── RAW DATA ──
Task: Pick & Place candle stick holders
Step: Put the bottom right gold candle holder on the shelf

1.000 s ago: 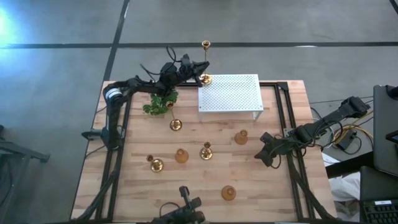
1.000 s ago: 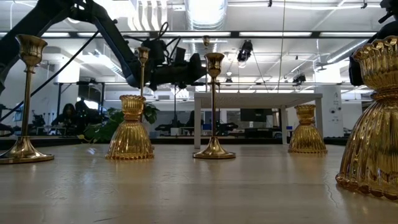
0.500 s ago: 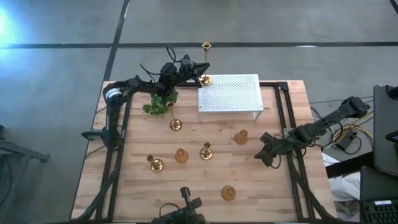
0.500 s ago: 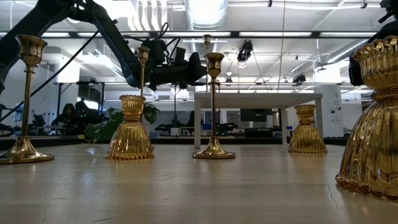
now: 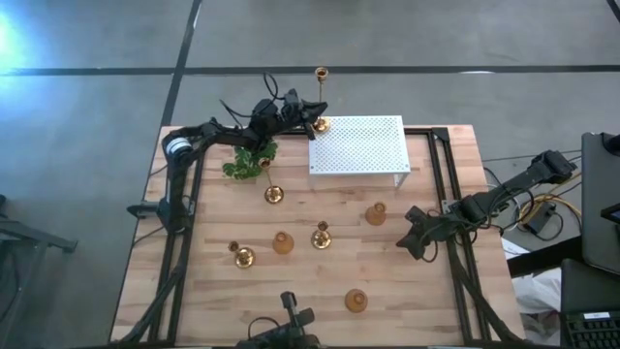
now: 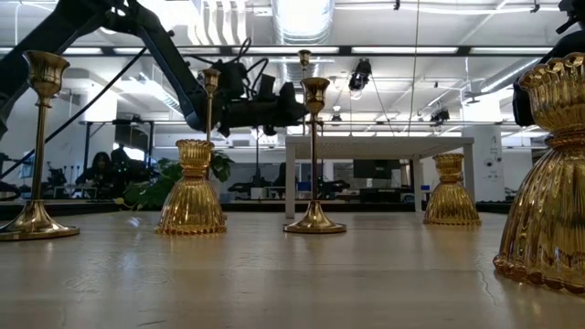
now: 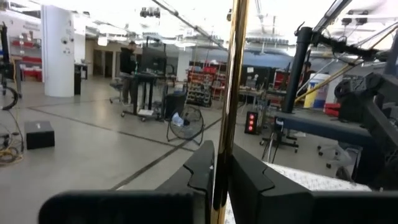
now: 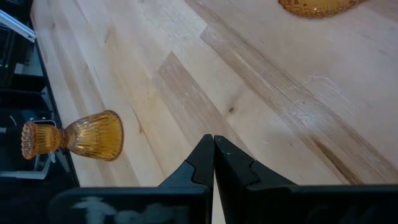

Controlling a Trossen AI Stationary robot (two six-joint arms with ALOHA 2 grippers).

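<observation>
High view, held piece: we see the left gripper (image 5: 308, 119) at the far left corner of the white perforated box (image 5: 356, 145), its fingers pinched narrow around the stem of the tall candle stick holder (image 5: 320, 97), whose base sits at that corner.
Long axis: the stem stands upright; in the left wrist view it runs straight up between the fingers (image 7: 202, 171), so we judge any lift or release must travel along that vertical line.
Direction: from the gripper, the cup lies toward 12 o'clock in the high view, the base just beneath.
Left arm pose: stretched from its mount at 9 o'clock across the green plant (image 5: 250, 158) toward the box.
Other pieces: six more holders stand on the tabletop (image 5: 436, 301), between 5 and 7 o'clock of the box.
Right arm: the right gripper (image 5: 415, 237) rests fully closed and empty near the tabletop's right edge, far from the held piece.
</observation>
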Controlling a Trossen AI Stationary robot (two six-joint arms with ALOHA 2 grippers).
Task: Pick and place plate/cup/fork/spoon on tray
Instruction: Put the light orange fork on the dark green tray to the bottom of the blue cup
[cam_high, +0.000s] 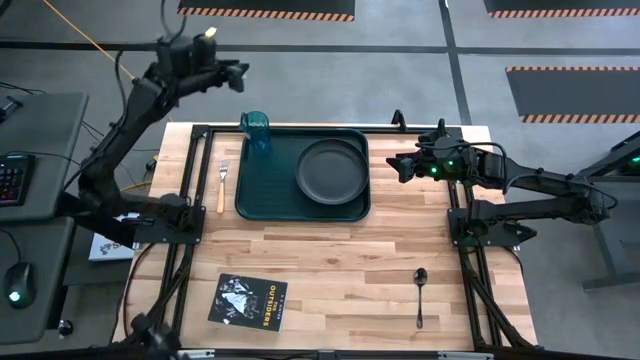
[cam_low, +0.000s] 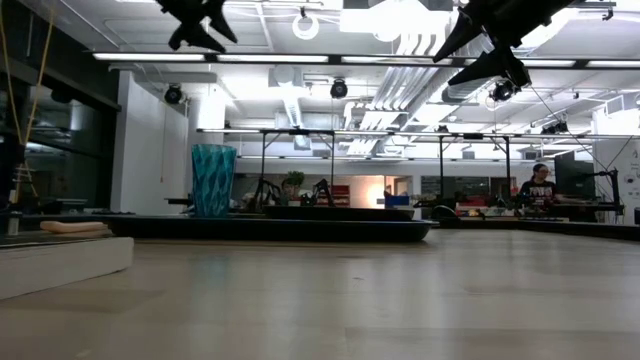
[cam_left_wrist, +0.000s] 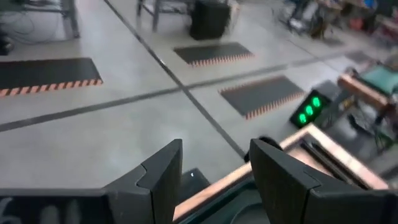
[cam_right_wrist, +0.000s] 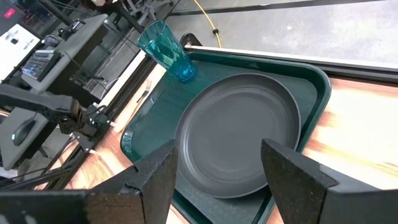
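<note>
Left hand (cam_high: 240, 75) raised beyond table; right hand (cam_high: 393, 166) beside tray (cam_high: 255, 200).

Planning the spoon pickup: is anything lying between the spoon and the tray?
Nothing visible: bare tabletop separates the spoon from the tray. The booklet lies off to the side, and the plate and cup sit on the tray.

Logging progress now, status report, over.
Left gripper and right gripper open, empty. Plate, cup on tray. Fork, spoon on table, unobstructed.
</note>
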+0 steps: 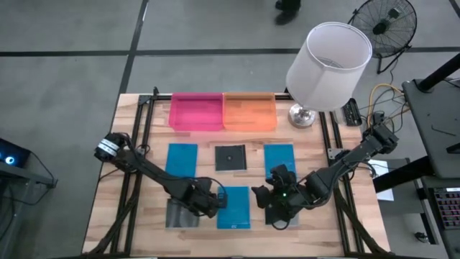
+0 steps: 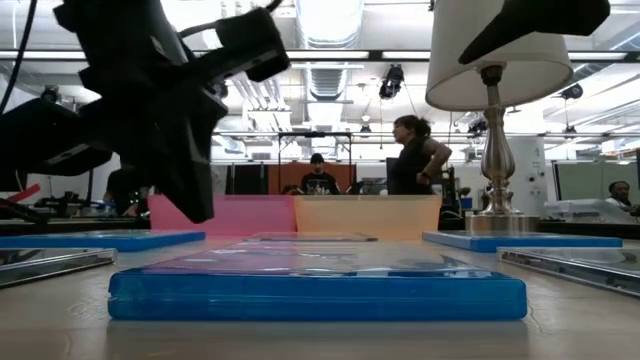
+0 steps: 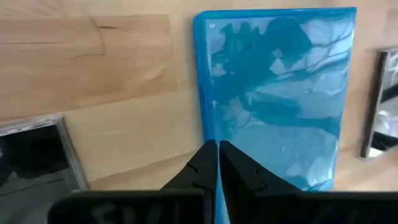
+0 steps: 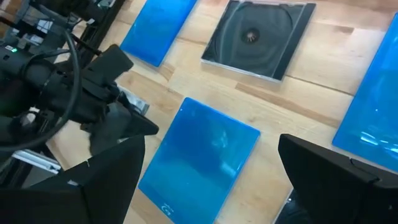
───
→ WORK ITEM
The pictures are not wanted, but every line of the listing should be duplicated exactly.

→ RESULT OF THE EXERCISE
Task: Pick & Place candle stick holders
Step: Put the bottom right gold candle holder on the shelf

1.000 s ago: 
1.000 s ago: 
0.500 s ago: 
0.500 s ago: 
now: 
now: 
now: 
now: 

Controlling a Trossen AI Stationary robot (two six-joint arms with ALOHA 2 grippers).

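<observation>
High view, held piece: we see the left gripper (image 5: 308, 119) at the far left corner of the white perforated box (image 5: 356, 145), its fingers pinched narrow around the stem of the tall candle stick holder (image 5: 320, 97), whose base sits at that corner.
Long axis: the stem stands upright; in the left wrist view it runs straight up between the fingers (image 7: 202, 171), so we judge any lift or release must travel along that vertical line.
Direction: from the gripper, the cup lies toward 12 o'clock in the high view, the base just beneath.
Left arm pose: stretched from its mount at 9 o'clock across the green plant (image 5: 250, 158) toward the box.
Other pieces: six more holders stand on the tabletop (image 5: 436, 301), between 5 and 7 o'clock of the box.
Right arm: the right gripper (image 5: 415, 237) rests fully closed and empty near the tabletop's right edge, far from the held piece.
</observation>
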Controlling a Trossen AI Stationary robot (two six-joint arms with ALOHA 2 grippers).
Task: Pick and place plate/cup/fork/spoon on tray
Instruction: Put the light orange fork on the dark green tray to the bottom of the blue cup
[cam_high, +0.000s] 
[cam_low, +0.000s] 
[cam_left_wrist, +0.000s] 
[cam_right_wrist, +0.000s] 
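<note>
Left hand (cam_high: 240, 75) raised beyond table; right hand (cam_high: 393, 166) beside tray (cam_high: 255, 200).

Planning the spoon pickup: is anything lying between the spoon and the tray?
Nothing visible: bare tabletop separates the spoon from the tray. The booklet lies off to the side, and the plate and cup sit on the tray.

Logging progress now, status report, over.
Left gripper and right gripper open, empty. Plate, cup on tray. Fork, spoon on table, unobstructed.
</note>
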+0 steps: 
+0 steps: 
+0 steps: 
+0 steps: 

With the output given, the exercise is complete.